Prompt →
Write out the material in full, matching each line exactly.

Given material →
---*---
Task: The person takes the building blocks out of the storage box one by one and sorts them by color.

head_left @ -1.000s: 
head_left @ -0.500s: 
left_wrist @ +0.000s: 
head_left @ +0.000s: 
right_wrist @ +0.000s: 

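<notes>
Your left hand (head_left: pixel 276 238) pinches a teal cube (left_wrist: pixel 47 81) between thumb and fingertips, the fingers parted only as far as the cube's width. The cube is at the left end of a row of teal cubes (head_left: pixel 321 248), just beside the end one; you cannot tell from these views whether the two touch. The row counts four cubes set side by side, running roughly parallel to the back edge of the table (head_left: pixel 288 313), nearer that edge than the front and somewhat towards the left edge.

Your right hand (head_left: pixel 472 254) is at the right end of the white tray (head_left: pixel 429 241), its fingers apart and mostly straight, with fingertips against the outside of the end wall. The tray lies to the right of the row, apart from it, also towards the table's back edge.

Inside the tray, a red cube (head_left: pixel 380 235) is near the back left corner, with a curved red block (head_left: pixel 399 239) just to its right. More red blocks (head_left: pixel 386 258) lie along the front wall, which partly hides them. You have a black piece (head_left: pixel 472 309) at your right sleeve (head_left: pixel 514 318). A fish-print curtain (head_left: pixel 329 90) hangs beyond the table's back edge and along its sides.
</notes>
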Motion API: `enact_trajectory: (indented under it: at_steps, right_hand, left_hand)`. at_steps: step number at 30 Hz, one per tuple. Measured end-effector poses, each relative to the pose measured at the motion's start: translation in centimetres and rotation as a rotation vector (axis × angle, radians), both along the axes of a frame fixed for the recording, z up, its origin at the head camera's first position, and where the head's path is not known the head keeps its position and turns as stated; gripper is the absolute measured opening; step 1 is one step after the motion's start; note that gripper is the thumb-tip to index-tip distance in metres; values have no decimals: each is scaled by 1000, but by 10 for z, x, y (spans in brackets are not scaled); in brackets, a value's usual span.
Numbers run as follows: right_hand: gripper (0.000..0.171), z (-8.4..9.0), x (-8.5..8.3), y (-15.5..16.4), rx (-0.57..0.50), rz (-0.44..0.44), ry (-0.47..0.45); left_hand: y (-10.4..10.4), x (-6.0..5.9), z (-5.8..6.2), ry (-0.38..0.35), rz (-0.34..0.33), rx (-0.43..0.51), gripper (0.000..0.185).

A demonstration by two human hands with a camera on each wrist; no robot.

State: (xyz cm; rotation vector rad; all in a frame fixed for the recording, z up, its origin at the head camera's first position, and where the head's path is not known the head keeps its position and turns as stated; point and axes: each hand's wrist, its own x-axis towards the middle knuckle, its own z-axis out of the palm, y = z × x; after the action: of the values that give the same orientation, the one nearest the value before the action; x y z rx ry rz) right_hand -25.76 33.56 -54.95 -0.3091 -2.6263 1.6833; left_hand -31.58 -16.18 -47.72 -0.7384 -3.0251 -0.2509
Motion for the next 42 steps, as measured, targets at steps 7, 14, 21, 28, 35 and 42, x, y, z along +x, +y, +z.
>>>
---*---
Answer area →
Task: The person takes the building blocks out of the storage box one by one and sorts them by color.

head_left @ -1.000s: 
head_left @ -0.500s: 
left_wrist @ +0.000s: 
head_left @ +0.000s: 
right_wrist @ +0.000s: 

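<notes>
Your left hand (head_left: pixel 276 238) pinches a teal cube (left_wrist: pixel 47 81) between thumb and fingertips, the fingers parted only as far as the cube's width. The cube is at the left end of a row of teal cubes (head_left: pixel 321 248), just beside the end one; you cannot tell from these views whether the two touch. The row counts four cubes set side by side, running roughly parallel to the back edge of the table (head_left: pixel 288 313), nearer that edge than the front and somewhat towards the left edge.

Your right hand (head_left: pixel 472 254) is at the right end of the white tray (head_left: pixel 429 241), its fingers apart and mostly straight, with fingertips against the outside of the end wall. The tray lies to the right of the row, apart from it, also towards the table's back edge.

Inside the tray, a red cube (head_left: pixel 380 235) is near the back left corner, with a curved red block (head_left: pixel 399 239) just to its right. More red blocks (head_left: pixel 386 258) lie along the front wall, which partly hides them. You have a black piece (head_left: pixel 472 309) at your right sleeve (head_left: pixel 514 318). A fish-print curtain (head_left: pixel 329 90) hangs beyond the table's back edge and along its sides.
</notes>
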Motion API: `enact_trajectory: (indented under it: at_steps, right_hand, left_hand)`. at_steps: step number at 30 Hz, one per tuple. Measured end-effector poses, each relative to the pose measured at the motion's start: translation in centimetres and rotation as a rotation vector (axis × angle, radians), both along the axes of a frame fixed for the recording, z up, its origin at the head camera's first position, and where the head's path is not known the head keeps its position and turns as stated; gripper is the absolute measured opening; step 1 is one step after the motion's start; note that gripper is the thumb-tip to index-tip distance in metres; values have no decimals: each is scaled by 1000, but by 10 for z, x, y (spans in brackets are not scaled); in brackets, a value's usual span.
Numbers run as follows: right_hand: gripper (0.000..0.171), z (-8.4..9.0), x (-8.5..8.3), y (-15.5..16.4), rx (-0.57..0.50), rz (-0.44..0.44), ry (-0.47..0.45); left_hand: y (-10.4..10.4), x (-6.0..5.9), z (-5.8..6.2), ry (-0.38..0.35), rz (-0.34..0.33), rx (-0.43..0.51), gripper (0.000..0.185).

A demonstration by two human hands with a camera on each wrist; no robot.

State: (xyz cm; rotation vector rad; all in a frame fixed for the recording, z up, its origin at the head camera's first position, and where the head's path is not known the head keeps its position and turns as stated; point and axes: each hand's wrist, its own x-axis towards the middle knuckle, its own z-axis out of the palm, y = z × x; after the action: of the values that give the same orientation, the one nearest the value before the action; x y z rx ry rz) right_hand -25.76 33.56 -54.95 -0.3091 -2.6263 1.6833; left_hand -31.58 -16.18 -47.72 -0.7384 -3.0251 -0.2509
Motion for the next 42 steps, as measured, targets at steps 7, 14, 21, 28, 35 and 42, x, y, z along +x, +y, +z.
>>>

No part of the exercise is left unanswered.